From that day forward I kept something with me that has been implanted into my head since, "Nobody is different, everybody is the same". We are alike we each have a heart and a soul, and care for others. We depend on each other to help get through life. Life is tough but you keep moving on , no matter what the obstacles are; you will always have somebody to depend on no matter who or where their from. No matter what the problem is we all come together for a single purpose, weather that purpose is to create a better world or help a love one in need. Everybody plays an important role in our world no matter what type of food you eat or what language you speak, you are an important piece in the puzzle.
OP iram 1 / 4  
Oct 28, 2009   #2
sry forgot prompt:Rutgers University is a vibrant community of people with a wide variety of backgrounds and experiences.
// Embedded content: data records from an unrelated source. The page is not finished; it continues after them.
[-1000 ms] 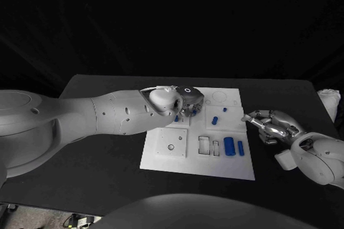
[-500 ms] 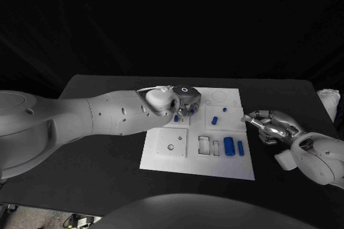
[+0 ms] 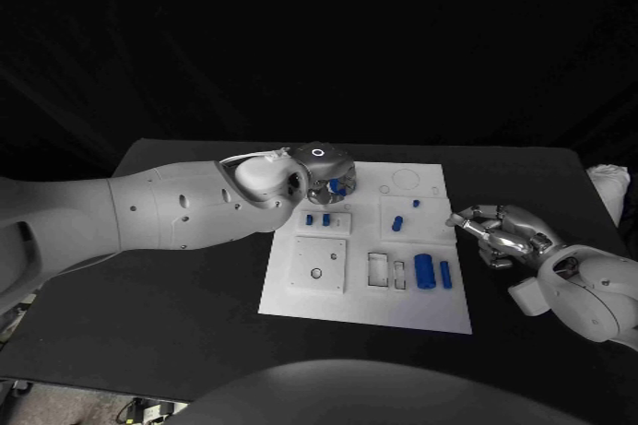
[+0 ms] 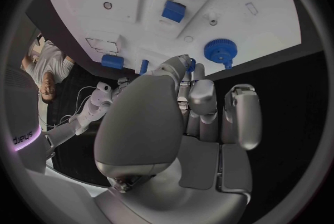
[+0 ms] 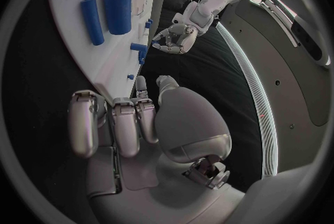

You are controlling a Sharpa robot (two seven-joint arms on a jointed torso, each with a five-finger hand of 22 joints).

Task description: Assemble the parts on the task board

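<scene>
A: What differs from a second ago?
B: The left hand (image 3: 328,179) has drawn back toward the far edge of the task board (image 3: 303,296), uncovering two small blue parts (image 3: 318,219) standing side by side in the board's far-left block.
A: Is it holding anything?
B: I cannot tell; its fingers (image 4: 240,115) lie close together.
A: And the right hand (image 3: 502,235)?
B: Unmoved beside the board's right edge, fingers curled in, empty.

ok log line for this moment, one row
left hand: over task board far edge, grip unclear | right hand: open, beside board | two blue cylinders: lying on board
</scene>
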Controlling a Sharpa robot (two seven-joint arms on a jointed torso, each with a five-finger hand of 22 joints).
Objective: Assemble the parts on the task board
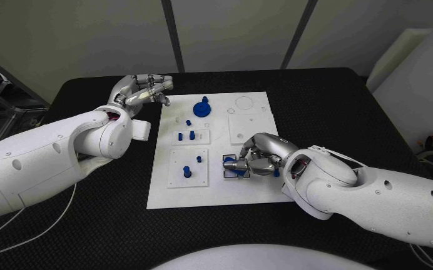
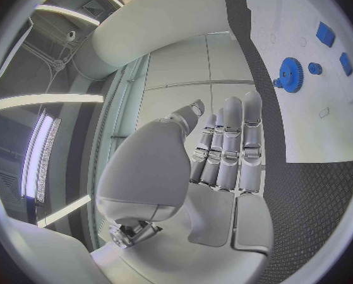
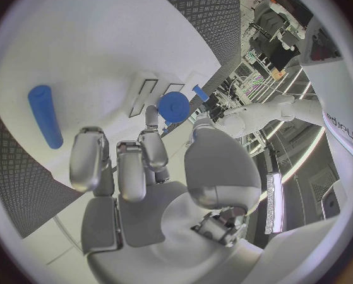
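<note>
One blue gear [image 1: 202, 107] on the task board [image 1: 253, 195]; left robot hand [image 1: 142, 92] empty, fingers apart; right robot hand [image 1: 257, 156] grips a blue part [image 1: 233, 164].

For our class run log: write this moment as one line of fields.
left hand: open, off board | right hand: on blue part | task board: gear seated

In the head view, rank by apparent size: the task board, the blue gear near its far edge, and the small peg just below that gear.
Largest to smallest:
1. task board
2. blue gear
3. small peg
</note>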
How would you benefit from and contribute to such an environment? Consider variables such as your talents, travels, leadership activities, volunteer services, and cultural experiences.
EF_Sean 6 / 3,491  
Oct 28, 2009   #3
How would you benefit from and contribute to such an environment?

So, this is the question you are supposed to be answering. Your narrative anecdote, while entertaining, doesn't seem to do this very well, though to your credit you do try to make it relevant at the very end of your essay. However, your actually answer to the first part of the question doesn't show up until your last paragraph, and it is this:

It will allow me to expand my education

A university will allow you to expand your education? Remarkable! You have to be able to come up with a better answer than this.

Your answer to the second part of the prompt also doesn't appear until the very end, and it is this:

I will bring knowledge of diversity that I have learned through my volunteer experiences, an attitude of acceptance, as well as a determination to succeed that will, hopefully, affect others.

This is a bit better, though it would have been nice if you had opened with this then told the volunteer story, but it is still very vague and boilerplate.

So, I'd suggest trying to come up with stronger answers to the prompt questions, putting those answers at the beginning of your essay, then using your anecdote to demonstrate the truth of those answers.
OP iram 1 / 4  
Oct 28, 2009   #4
thank you i will try to make it stronger.
EF_Kevin 8 / 13,321 129  
Oct 31, 2009   #5
Don't be redundant:
The world is a puzzle; each piece is unique and different in its own way.

That picture is the world; each culture plays an important role in the world. represents the collective wisdom of...

This is very thoughtful!! Much of it is very impressive. You just need to weed out every sentence that is unhelpful. Every statement of the obvious, every redundant statement. But the thoughts are very good. I think you will enjoy readng about Fairbairn's structural theory because of your idea of the world being a puzzle -- I really enjoyed that.